In recent weeks we have heard a lot about numerous vulnerabilities in Zoom application. Now, for a change, one was found in Microsoft Teams. CyberArk, a cybersecurity company, discovered a vulnerability that allowed an attacker to extract user data and take over all company accounts in Teams with a crafted GIF. When a user saw a nasty GIF, it automatically began to spread across the network.

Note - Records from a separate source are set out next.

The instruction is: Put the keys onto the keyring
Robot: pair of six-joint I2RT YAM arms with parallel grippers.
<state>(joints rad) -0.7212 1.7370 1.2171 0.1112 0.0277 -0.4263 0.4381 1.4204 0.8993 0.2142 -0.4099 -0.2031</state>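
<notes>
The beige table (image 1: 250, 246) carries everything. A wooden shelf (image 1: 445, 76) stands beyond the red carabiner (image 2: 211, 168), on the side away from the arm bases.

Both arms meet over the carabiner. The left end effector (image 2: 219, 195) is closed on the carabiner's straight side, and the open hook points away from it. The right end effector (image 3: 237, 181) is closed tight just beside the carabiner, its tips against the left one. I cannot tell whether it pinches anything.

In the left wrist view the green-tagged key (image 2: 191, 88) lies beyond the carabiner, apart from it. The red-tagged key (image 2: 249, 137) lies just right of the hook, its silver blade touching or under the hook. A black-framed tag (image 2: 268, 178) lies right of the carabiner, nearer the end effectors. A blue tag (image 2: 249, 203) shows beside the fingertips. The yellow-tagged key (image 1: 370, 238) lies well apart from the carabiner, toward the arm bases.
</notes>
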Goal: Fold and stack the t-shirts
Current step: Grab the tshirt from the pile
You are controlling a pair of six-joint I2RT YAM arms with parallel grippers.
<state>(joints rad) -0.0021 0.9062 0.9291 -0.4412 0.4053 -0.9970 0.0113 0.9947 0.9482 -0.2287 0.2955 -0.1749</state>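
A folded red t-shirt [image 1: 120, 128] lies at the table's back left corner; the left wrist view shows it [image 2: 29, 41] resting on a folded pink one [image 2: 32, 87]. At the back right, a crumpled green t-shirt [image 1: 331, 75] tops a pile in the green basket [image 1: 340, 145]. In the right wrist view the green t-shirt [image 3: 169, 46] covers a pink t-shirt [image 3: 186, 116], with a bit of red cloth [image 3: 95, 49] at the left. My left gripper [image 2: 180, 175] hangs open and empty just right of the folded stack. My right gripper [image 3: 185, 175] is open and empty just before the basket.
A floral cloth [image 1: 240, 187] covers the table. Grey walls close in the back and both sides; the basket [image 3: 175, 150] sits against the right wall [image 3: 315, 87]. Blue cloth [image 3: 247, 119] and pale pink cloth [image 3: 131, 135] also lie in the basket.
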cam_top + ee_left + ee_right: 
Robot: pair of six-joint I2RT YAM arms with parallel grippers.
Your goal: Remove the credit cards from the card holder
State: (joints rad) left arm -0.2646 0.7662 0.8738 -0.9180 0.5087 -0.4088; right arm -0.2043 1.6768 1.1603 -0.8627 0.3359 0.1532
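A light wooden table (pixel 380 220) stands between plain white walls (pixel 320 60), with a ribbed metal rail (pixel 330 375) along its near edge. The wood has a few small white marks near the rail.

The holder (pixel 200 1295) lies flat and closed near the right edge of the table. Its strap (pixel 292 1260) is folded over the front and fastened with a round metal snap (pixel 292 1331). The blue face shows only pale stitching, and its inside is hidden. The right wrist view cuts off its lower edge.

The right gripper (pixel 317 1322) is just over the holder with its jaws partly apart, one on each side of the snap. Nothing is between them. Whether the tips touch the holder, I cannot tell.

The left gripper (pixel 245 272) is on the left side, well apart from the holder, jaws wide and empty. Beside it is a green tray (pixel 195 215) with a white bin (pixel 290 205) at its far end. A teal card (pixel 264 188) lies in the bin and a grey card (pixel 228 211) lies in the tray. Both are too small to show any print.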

One of the biggest and the scariest things about this vulnerability is that it can be spread automatically, similar to a worm virus. The fact that the victim only needs to see the crafted message to be impacted is a nightmare from a security perspective. Every account that could have been impacted by this vulnerability could also be a spreading point to all other company accounts. The GIF could also be sent to groups (a.k.a Teams), which makes it even easier for an attacker to get control over users faster and with fewer steps.CyberArk
The fix for Microsoft Teams is already here
Fortunately, CyberArk reported the vulnerability at Microsoft Security Research Center last month. Microsoft has just released an update that patches the security hole in Teams, so now the popular communicator is safe to use again. Microsoft’s spokesperson commented via email that: “We addressed the issue discussed in this blog and worked with the researcher under Coordinated Vulnerability Disclosure. While we have not seen any use of this technique in the wild, we have taken steps to keep our customers safe.”